Scientific Reports (Jan 2021)
Adaptation to mis-pronounced speech: evidence for a prefrontal-cortex repair mechanism
Abstract
Abstract Speech is a complex and ambiguous acoustic signal that varies significantly within and across speakers. Despite the processing challenge that such variability poses, humans adapt to systematic variations in pronunciation rapidly. The goal of this study is to uncover the neurobiological bases of the attunement process that enables such fluent comprehension. Twenty-four native English participants listened to words spoken by a “canonical” American speaker and two non-canonical speakers, and performed a word-picture matching task, while magnetoencephalography was recorded. Non-canonical speech was created by including systematic phonological substitutions within the word (e.g. [s] → [sh]). Activity in the auditory cortex (superior temporal gyrus) was greater in response to substituted phonemes, and, critically, this was not attenuated by exposure.

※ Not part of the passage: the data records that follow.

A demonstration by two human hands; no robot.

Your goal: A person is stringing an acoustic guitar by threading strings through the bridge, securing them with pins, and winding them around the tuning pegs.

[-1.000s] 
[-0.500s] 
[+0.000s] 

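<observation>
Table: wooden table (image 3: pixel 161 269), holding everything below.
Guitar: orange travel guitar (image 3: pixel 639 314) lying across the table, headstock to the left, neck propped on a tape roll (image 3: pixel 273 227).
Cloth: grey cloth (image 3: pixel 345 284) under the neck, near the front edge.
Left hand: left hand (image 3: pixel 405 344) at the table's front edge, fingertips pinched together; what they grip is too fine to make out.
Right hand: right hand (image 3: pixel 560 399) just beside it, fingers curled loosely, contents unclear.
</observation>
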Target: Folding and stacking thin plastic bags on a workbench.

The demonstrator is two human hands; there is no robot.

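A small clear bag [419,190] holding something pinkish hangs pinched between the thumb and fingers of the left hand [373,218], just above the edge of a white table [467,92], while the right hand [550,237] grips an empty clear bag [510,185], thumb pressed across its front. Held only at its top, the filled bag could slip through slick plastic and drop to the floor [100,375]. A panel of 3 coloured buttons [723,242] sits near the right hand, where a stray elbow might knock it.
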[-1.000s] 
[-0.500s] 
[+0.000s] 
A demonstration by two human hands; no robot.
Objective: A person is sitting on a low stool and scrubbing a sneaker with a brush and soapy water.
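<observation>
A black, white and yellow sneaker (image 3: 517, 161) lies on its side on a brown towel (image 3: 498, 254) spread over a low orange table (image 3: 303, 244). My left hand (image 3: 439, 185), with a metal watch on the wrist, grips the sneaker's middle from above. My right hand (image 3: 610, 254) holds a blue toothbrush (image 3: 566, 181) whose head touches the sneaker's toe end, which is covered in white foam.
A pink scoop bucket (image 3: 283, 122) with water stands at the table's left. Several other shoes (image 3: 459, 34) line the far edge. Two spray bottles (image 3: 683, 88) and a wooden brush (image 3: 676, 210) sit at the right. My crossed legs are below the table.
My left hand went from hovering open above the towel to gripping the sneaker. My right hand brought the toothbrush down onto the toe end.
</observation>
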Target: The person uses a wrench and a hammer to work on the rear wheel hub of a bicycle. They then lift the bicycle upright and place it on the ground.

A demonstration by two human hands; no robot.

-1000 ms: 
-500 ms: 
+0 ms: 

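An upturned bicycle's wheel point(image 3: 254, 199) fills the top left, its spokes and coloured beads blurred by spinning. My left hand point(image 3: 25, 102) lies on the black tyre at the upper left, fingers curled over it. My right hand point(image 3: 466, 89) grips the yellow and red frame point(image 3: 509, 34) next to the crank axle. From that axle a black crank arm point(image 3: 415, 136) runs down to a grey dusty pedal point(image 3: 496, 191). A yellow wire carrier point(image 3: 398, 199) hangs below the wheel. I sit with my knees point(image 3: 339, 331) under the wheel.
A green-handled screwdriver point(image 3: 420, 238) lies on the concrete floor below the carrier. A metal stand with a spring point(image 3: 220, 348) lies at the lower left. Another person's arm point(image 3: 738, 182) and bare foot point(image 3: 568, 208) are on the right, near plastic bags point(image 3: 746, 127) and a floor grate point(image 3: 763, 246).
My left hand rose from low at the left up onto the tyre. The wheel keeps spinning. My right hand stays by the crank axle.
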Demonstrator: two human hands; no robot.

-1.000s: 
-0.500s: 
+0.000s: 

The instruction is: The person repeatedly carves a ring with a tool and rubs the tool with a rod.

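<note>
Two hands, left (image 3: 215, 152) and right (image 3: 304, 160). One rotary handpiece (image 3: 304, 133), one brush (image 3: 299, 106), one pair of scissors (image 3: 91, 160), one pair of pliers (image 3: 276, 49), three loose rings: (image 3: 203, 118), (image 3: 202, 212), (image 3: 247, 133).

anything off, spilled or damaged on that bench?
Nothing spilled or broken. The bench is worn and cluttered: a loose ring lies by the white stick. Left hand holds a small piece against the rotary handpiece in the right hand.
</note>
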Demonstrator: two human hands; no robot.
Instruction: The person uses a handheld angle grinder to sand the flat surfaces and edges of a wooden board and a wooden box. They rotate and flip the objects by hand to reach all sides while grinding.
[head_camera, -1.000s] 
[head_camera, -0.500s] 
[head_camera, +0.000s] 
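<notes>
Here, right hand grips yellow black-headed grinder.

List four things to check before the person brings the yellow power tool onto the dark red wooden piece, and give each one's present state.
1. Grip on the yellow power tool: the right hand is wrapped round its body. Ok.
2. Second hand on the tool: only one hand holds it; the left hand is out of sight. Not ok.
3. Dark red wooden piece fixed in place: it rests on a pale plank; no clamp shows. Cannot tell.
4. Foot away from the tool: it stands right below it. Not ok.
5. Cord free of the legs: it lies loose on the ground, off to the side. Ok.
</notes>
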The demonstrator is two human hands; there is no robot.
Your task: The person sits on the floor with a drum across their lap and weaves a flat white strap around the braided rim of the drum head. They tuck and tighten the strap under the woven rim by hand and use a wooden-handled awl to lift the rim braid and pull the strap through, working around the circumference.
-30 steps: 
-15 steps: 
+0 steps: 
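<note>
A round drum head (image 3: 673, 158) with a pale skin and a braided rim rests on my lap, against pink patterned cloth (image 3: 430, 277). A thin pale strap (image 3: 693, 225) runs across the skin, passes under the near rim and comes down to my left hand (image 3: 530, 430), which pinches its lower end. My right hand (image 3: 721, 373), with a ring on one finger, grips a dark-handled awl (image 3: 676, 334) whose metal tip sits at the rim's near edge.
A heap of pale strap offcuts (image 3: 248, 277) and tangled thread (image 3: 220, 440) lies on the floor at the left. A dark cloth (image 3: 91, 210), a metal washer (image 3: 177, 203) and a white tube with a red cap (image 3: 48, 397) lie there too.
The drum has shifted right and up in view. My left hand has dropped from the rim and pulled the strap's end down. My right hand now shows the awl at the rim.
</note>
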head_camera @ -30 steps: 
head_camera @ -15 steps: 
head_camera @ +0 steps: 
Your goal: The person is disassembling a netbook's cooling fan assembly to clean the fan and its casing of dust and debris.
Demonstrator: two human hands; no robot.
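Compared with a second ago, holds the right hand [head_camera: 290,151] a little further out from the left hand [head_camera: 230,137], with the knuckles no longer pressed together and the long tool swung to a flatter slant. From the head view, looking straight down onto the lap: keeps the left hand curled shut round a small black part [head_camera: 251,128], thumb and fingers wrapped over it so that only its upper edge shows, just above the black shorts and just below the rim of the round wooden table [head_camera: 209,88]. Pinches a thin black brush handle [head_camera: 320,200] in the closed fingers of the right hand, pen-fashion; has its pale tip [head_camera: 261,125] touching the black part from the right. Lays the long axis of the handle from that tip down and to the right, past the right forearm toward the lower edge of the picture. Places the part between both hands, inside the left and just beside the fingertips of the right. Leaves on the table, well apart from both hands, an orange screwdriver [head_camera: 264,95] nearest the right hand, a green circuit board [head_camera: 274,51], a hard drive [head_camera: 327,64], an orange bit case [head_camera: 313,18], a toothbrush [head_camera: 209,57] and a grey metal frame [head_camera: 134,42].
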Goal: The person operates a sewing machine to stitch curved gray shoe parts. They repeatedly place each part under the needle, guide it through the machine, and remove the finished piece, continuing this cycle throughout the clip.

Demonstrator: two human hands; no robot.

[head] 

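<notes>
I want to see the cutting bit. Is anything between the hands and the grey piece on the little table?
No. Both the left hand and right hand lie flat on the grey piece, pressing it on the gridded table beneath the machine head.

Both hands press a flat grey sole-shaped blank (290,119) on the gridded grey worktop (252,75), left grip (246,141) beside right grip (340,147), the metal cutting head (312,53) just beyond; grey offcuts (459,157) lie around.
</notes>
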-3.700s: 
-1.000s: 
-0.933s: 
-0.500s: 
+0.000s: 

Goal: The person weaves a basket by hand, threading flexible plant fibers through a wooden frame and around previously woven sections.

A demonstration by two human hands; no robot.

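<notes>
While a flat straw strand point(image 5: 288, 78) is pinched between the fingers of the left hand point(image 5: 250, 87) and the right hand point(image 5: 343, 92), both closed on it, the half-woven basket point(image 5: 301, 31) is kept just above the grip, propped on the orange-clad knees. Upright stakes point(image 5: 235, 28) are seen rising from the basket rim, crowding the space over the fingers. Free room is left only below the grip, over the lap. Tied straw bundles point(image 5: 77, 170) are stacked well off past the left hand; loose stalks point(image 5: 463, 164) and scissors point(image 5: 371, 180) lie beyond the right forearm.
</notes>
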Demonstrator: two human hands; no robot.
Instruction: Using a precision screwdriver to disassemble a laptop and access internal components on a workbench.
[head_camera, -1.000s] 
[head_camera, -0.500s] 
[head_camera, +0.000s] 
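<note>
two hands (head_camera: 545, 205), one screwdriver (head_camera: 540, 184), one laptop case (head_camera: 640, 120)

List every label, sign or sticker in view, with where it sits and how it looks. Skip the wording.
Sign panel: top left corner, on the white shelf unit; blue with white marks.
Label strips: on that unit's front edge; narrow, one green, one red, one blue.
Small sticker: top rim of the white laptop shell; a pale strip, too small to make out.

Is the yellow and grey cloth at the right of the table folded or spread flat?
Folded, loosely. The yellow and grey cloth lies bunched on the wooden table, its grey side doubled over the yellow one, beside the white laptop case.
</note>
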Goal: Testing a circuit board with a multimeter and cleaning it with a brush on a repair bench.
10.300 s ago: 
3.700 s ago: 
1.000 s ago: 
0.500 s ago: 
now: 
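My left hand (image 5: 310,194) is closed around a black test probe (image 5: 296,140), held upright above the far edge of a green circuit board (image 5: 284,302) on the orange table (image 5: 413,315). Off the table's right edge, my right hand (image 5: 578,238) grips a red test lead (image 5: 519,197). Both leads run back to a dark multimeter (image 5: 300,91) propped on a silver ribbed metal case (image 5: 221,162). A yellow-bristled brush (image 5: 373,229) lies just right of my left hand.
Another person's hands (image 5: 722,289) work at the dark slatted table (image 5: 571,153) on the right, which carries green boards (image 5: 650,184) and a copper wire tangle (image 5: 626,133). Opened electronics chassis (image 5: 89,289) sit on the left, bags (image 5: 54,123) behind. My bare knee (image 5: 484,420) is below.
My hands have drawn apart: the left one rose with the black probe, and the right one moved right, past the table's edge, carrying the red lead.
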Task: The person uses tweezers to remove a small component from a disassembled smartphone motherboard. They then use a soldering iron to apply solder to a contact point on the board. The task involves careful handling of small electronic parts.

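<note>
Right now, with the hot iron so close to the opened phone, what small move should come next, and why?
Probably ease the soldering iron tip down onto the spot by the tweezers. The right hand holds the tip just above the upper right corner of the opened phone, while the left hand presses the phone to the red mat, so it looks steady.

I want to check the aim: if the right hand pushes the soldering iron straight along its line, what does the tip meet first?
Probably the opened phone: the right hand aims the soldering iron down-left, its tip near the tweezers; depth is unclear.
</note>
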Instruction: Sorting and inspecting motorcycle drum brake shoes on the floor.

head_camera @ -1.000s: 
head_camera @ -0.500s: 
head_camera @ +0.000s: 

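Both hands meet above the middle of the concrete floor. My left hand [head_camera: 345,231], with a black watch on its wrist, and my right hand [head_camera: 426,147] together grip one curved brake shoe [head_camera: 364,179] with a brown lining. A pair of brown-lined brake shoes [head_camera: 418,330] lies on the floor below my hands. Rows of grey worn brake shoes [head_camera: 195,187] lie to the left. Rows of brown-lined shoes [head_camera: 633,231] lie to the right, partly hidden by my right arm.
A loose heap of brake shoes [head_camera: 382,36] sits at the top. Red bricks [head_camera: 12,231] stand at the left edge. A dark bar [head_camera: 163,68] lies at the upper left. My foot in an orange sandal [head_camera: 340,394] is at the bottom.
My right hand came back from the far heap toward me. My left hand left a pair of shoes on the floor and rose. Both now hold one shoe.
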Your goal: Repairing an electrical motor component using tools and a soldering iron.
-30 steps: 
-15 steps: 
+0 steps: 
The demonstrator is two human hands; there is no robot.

By contrast, prefrontal regions showed an interaction between the presence of a substitution and the amount of exposure: activity decreased for canonical speech over time, whereas responses to non-canonical speech remained consistently elevated. Grainger causality analyses further revealed that prefrontal responses serve to modulate activity in auditory regions, suggesting the recruitment of top-down processing to decode non-canonical pronunciations. In sum, our results suggest that the behavioural deficit in processing mispronounced phonemes may be due to a disruption to the typical exchange of information between the prefrontal and auditory cortices as observed for canonical speech.